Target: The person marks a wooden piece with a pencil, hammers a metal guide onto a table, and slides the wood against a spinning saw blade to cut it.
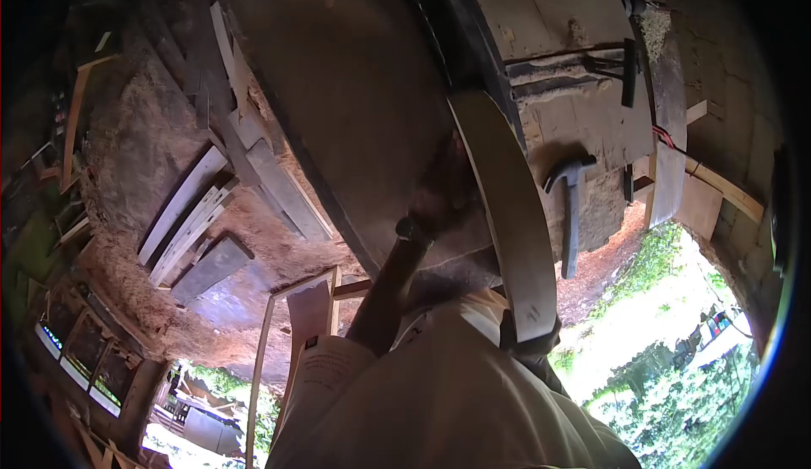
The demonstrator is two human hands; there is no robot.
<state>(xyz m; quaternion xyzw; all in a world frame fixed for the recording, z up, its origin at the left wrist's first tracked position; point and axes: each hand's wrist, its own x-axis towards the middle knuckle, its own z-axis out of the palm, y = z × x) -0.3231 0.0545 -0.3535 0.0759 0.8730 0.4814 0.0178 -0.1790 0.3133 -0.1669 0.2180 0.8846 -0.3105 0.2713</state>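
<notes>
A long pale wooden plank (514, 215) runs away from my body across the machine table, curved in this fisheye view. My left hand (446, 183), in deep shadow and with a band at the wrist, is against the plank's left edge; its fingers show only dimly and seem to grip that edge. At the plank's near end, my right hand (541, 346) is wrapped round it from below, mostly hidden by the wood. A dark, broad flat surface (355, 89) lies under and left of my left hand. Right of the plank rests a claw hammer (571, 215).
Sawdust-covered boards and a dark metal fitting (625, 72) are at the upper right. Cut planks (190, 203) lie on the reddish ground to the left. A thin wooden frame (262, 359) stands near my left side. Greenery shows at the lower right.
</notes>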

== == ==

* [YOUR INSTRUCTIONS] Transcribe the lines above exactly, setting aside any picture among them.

* [REPLY TO THE EXERCISE]
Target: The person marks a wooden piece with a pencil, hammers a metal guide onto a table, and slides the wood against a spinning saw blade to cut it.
The demonstrator is two human hands; there is no robot.
<state>(xyz m; quaternion xyzw; all in a world frame fixed for the recording, z up, its origin at the left wrist's first tracked position; point and axes: each hand's wrist, its own x-axis towards the middle knuckle, its own z-axis out of the palm, y = z × x) -0.3231 0.0545 -0.3535 0.0759 0.8730 0.4814 0.0178 -0.1790 0.3133 -0.1669 0.2180 0.8846 -0.3105 0.2713</state>
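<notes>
A long pale wooden plank (514, 215) runs away from my body across the machine table, curved in this fisheye view. My left hand (446, 183), in deep shadow and with a band at the wrist, is against the plank's left edge; its fingers show only dimly and seem to grip that edge. At the plank's near end, my right hand (541, 346) is wrapped round it from below, mostly hidden by the wood. A dark, broad flat surface (355, 89) lies under and left of my left hand. Right of the plank rests a claw hammer (571, 215).
Sawdust-covered boards and a dark metal fitting (625, 72) are at the upper right. Cut planks (190, 203) lie on the reddish ground to the left. A thin wooden frame (262, 359) stands near my left side. Greenery shows at the lower right.
</notes>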

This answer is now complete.